When you print the material, keep every line identical to the original.

** Opening MATERIAL PROVIDED block **

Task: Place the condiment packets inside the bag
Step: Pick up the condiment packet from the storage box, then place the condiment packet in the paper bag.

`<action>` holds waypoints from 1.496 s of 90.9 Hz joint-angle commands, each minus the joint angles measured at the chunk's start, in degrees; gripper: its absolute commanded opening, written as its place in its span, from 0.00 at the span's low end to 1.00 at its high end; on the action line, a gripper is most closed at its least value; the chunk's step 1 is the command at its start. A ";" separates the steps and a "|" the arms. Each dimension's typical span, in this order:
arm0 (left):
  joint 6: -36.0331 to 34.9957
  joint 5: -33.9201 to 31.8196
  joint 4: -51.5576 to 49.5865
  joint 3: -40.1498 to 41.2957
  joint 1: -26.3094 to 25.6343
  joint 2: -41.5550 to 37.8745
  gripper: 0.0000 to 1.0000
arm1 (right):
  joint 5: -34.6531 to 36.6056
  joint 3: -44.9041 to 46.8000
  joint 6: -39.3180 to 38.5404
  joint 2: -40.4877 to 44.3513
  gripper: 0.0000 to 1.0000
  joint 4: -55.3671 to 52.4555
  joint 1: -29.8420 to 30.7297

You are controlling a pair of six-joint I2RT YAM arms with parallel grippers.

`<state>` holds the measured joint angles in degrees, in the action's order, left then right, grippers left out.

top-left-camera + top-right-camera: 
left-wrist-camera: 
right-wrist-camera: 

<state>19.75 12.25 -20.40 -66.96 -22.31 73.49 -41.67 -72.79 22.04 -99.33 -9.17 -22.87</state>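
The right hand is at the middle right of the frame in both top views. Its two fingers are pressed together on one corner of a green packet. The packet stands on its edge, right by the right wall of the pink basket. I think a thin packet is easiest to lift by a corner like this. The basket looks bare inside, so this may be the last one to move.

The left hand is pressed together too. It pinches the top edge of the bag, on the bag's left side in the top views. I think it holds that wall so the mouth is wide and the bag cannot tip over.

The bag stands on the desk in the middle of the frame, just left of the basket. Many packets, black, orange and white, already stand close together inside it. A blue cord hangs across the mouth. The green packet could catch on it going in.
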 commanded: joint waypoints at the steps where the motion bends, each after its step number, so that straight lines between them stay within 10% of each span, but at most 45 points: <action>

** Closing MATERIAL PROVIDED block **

• [RESPONSE TO THE EXERCISE]:
Task: Place the condiment packets inside the bag
Step: Pick up the condiment packet from the storage box, then place the condiment packet in the paper bag.

`<action>` holds waypoints from 1.496 s of 90.9 Hz joint-angle commands, each minus the joint angles measured at the chunk's start, in degrees; gripper: its absolute commanded opening, written as its place in its span, from 0.00 at the span's low end to 1.00 at its high end; on the action line, a gripper is most closed at its least value; the chunk's step 1 is the command at its start. A ";" separates the steps and a "|" the arms. Each dimension's typical span, in this order:
arm0 (left):
  joint 6: -36.0331 to 34.9957
  joint 5: -33.9201 to 31.8196
  joint 4: -51.5576 to 49.5865
  joint 3: -40.1498 to 41.2957
  joint 1: -26.3094 to 25.6343
  joint 2: -41.5550 to 37.8745
  gripper: 0.0000 to 1.0000
arm1 (right):
  joint 5: -34.6531 to 36.6056
  joint 3: -44.9041 to 46.8000
  joint 6: -39.3180 to 38.5404
  joint 2: -40.4877 to 44.3513
  gripper: 0.0000 to 1.0000
  joint 4: -55.3671 to 52.4555
  joint 1: -29.8420 to 30.7297

You are controlling a pair of six-joint I2RT YAM arms with parallel grippers.

`<state>` holds the measured joint angles in degrees, in the action's order, left then right, grippers left out.

top-left-camera + top-right-camera: 
left-wrist-camera: 
right-wrist-camera: 

<state>19.75 12.25 -20.40 -66.96 -22.31 73.49 -41.67 -72.79 22.04 -99.33 -9.17 -22.87</state>
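The right hand is at the middle right of the frame in both top views. Its two fingers are pressed together on one corner of a green packet. The packet stands on its edge, right by the right wall of the pink basket. I think a thin packet is easiest to lift by a corner like this. The basket looks bare inside, so this may be the last one to move.

The left hand is pressed together too. It pinches the top edge of the bag, on the bag's left side in the top views. I think it holds that wall so the mouth is wide and the bag cannot tip over.

The bag stands on the desk in the middle of the frame, just left of the basket. Many packets, black, orange and white, already stand close together inside it. A blue cord hangs across the mouth. The green packet could catch on it going in.
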 commanded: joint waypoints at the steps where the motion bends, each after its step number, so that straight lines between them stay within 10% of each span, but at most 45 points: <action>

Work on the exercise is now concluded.